Vanua Levu to nie tylko szansa na rozwój nowych firm i inwestorów, ale także potencjalna lokalizacja dla międzynarodowych planów filmowych.
Tak twierdzi urodzony w Labasie aktor Onanda Naidu, który biorąc pod uwagę wyjątkowy i piękny krajobraz północy, którego mieszkańcy i goście nigdy nie widzieli, odwdzięcza się także społeczności swojej dzieciństwa.
Mówi, że po udanej premierze „Stranded Pearls” w Labasa w ubiegły weekend, Labasa będzie teraz nową główną lokalizacją dla ich nowego filmu w przyszłym roku.

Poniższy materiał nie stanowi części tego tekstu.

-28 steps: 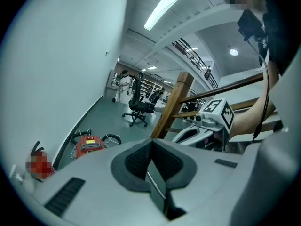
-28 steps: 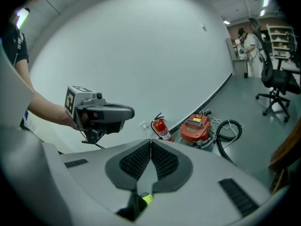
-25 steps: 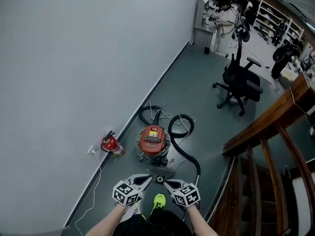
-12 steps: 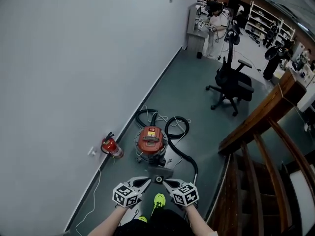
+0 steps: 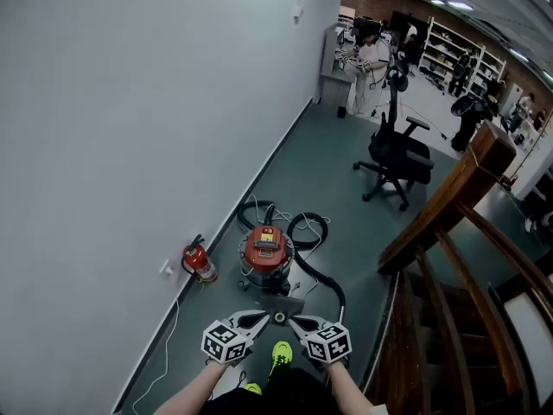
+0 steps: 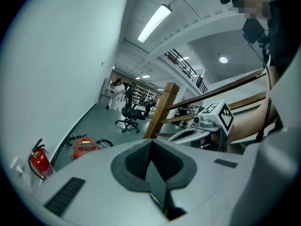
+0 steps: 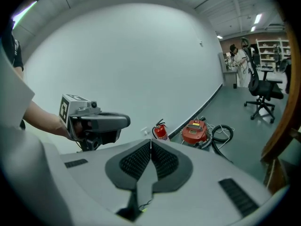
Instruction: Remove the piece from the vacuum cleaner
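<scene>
In the head view, the left tool (image 5: 259, 318) and the right tool (image 5: 295, 321) are held close together near our feet. The vacuum cleaner (image 5: 266, 251) stands on the floor ahead, near the wall. Its hose (image 5: 318, 275) trails toward us on the right, so we could trip on it or drag the machine. The fire extinguisher (image 5: 200, 262) just beside it could be knocked over. There is open floor between the wall and the stair railing (image 5: 449, 206).

In the left gripper view, the jaws are pressed together with nothing between them. We must open them before any grasp, or we will only shove the piece.

In the right gripper view, the jaws are likewise together and empty. The hose loops lie right beside the vacuum cleaner (image 7: 194, 131).
</scene>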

„Teraz jest gotowy do zdjęć w przyszłym roku. I właśnie temu się przyjrzymy. To ekscytujące, niesamowite i specyficzne dla tego miejsca, ponieważ jest tak wyjątkowe i to właśnie zamierzamy wam pokazać”.
To duży impuls, który nie tylko wprowadzi na rynek Labasę światu zewnętrznemu, ale także stworzy możliwości zatrudnienia dla mieszkańców Labasa.
Tymczasem Labasa nie jest niczym nowym, jeśli chodzi o miejsca kręcenia filmów międzynarodowych po tym, jak popularny amerykański serial telewizyjny Survivor Fiji: Sezon 1 został nakręcony w Funifutu Coast, Nadogu, Makwata w 2006 roku.
Zdjęcia do kolejnego filmu o młynie Labasa i polach trzciny cukrowej zaplanowano na czerwiec przyszłego roku w okresie żniw.
„Obrońca popkultury. Pytanie o pustelnika w komedii. Alkoholista. Internetowy ewangelista”.